Hidden Depths
If You Go
Contemporary Arts Center
44 E. Sixth St., downtown
Monday – Tuesday: Galleries are closed
Wednesday – Friday, 10 a.m. – 7 p.m.
Saturday –Sunday: 10 a.m. – 4 p.m.
www.contemporaryartscenter.org
Breaking Water, a group exhibition now open at the Contemporary Arts Center, brings together works in installation, video, photography, painting, sculpture, and performance that explore water, liquidity, and feminism.
The exhibition includes four new CAC commissions by Paul Maheke, Josèfa Ntjam, Claudia Peña Salinas, and a collaborative work by Calista Lyon and Carmen Winant. These works are includes with new and existing work by an international group of artists whose work addresses timely concerns including water rights, climate change, and the effects of natural disasters. Co-curated by CAC Senior Curator Amara Antilla and independent curator and writer Clelia Coussonnet, Breaking Water will be accompanied by a parallel film screening program that extends the exhibition’s central themes.

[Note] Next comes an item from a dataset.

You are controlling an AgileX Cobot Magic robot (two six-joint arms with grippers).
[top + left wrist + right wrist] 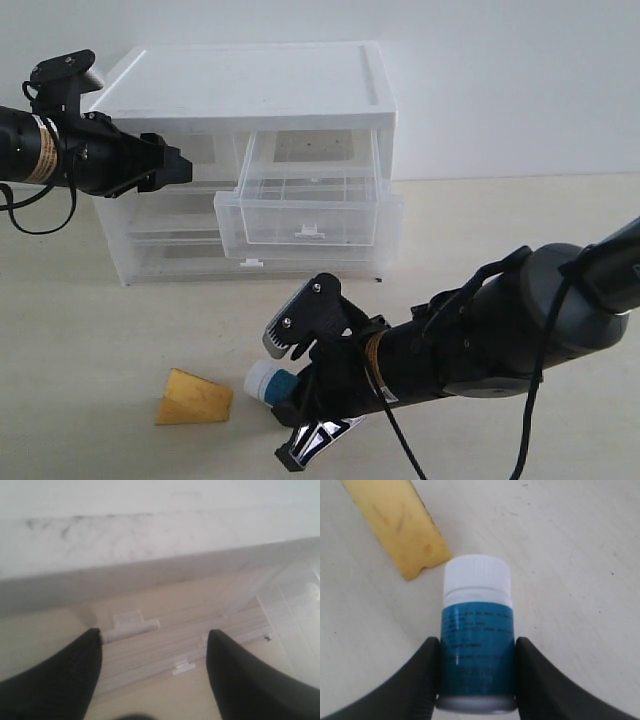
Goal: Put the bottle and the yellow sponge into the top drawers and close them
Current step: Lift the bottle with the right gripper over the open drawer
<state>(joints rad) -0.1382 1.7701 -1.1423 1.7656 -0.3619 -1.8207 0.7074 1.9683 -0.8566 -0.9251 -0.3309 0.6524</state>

“Breaking Water expands from conversations and ideas that Clelia and I began exploring with other artists and academics analyzing the subject of water and its many forms: a source of life, a weapon of destruction, a basic human need, and a primary element that connects us with each other and our environment,” said Antilla.
For the exhibition, the CAC has partnered with the Charles Phelps Taft Research Center at the University of Cincinnati to host a conversation about water, gender, sexuality, and race organized by Dr. Chandra Frank. The speakers will touch on themes related to climate justice, social movements, and possible futures.

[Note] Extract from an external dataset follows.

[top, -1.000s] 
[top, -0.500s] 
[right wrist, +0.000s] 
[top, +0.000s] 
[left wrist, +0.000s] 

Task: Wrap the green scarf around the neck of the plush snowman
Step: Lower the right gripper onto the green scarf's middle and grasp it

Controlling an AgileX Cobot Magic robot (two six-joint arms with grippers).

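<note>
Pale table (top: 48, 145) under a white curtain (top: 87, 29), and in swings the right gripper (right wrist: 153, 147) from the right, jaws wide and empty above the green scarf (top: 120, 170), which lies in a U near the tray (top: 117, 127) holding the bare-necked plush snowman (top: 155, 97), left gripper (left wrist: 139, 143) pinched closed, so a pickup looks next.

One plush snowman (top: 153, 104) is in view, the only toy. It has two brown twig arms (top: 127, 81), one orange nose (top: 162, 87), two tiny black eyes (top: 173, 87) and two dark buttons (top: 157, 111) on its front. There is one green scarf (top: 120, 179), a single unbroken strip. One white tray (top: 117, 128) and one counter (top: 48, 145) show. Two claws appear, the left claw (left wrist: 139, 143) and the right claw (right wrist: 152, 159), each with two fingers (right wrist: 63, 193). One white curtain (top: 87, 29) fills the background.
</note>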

“The artists involved tell personal and poignant stories through their works that lead us to consider more resilient ways of relating and acting in the world.” “In the past years, there has been a convergence of exhibitions and art events in relation to oceans, rivers and swamps, which demonstrate a rising concern and awareness of how much our futures depend on the balance and vitality of liquid environments—on the defense of their rights, and on a respectful and dynamic relationship with them,” explained Coussonnet. “Breaking Water explores water as an agent of change and transformation, capable of eliciting new forms of action and knowledge production.”
Breaking Water continues through August 15.

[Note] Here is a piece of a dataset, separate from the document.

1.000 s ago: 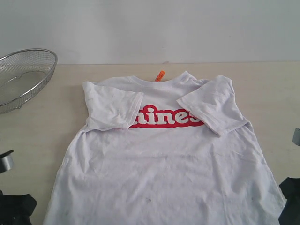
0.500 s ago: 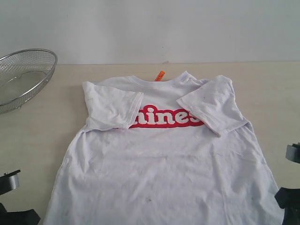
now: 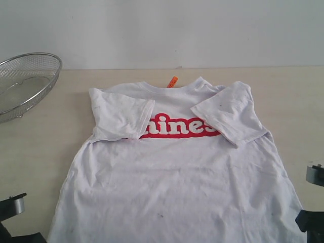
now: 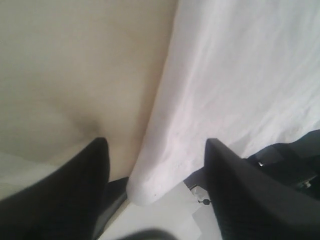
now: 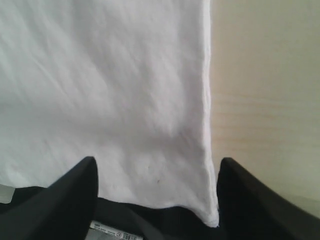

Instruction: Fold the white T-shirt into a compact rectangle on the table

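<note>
The white T-shirt lies face up on the table, both sleeves folded in over the chest and covering the ends of the red lettering. Its orange neck tag points to the far side. My left gripper sits at the shirt's near left corner and my right gripper at the near right corner. In the left wrist view the left gripper is open, with the hem corner between its fingers. The right gripper is open too, and the other hem corner lies between its fingers.
A round wire-mesh basket stands at the far left of the table. A pale wall rises behind the table's far edge. Bare tabletop shows on both sides of the shirt.
Both grippers have slid toward the near edge of the table, lower in the exterior view. The shirt has not moved.
</note>
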`<state>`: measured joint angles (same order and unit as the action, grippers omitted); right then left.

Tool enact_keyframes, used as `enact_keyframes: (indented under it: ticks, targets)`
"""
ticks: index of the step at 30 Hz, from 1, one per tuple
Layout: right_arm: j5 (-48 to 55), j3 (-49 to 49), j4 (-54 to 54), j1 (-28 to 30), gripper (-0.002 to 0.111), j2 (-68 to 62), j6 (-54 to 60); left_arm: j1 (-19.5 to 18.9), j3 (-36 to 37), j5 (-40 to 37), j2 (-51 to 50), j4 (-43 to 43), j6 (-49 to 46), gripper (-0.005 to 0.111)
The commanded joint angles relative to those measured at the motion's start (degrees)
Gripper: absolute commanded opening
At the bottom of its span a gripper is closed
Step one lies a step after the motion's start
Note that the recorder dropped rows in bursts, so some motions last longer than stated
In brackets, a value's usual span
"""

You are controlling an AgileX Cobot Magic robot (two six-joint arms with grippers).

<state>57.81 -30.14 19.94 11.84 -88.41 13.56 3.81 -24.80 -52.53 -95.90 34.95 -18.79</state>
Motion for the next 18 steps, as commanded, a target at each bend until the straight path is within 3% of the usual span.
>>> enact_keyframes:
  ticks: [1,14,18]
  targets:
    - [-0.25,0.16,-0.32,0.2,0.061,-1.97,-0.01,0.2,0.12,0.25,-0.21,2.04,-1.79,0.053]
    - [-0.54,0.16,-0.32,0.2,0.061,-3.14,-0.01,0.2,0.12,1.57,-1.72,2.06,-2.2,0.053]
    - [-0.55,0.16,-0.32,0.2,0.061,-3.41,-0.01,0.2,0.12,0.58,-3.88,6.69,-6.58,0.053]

Concurrent to Breaking Water is Center of Unfinished Business, a roving reading room and discursive program organized by the multimedia platform Contemporary And (C&) and conceived by C& co-founders and artistic directors Julia Grosse and Yvette Mutumba. The project was launched in 2017 and has since traveled to art spaces and museums around the world. The CAC’s iteration, sited in the lobby, features a curated selection of seminal books and a series of discussions that respond to water as a literal and metaphorical framework for exploring African American and African diasporic experiences and cultures. Through the selection of significant and at times unsettling texts, the installation highlights the ubiquitous traces of colonialism that extend throughout all facets of life.